What you are asked to do
No pictures in the copy. Write out the listing below exactly.

Collected material
*** Begin section ***

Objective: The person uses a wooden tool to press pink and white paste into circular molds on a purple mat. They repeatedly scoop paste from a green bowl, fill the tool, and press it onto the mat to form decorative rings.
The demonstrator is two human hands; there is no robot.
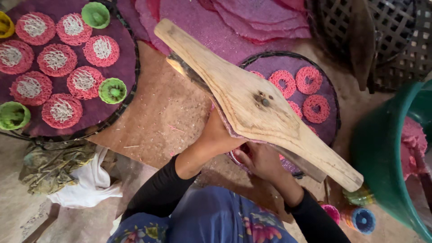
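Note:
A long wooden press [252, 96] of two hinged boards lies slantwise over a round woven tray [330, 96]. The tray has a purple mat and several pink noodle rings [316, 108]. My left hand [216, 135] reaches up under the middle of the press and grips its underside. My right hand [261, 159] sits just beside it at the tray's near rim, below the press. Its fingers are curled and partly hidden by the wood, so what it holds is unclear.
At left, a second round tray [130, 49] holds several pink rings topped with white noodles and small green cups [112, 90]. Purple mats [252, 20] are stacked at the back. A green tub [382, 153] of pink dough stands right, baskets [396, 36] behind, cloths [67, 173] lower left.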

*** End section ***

Reply to the exercise
Objective: The person uses a wooden tool to press pink and white paste into circular molds on a purple mat. They repeatedly scoop paste from a green bowl, fill the tool, and press it onto the mat to form decorative rings.
The demonstrator is two human hands; there is no robot.
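Note:
A long wooden press [252, 96] of two hinged boards lies slantwise over a round woven tray [330, 96]. The tray has a purple mat and several pink noodle rings [316, 108]. My left hand [216, 135] reaches up under the middle of the press and grips its underside. My right hand [261, 159] sits just beside it at the tray's near rim, below the press. Its fingers are curled and partly hidden by the wood, so what it holds is unclear.
At left, a second round tray [130, 49] holds several pink rings topped with white noodles and small green cups [112, 90]. Purple mats [252, 20] are stacked at the back. A green tub [382, 153] of pink dough stands right, baskets [396, 36] behind, cloths [67, 173] lower left.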

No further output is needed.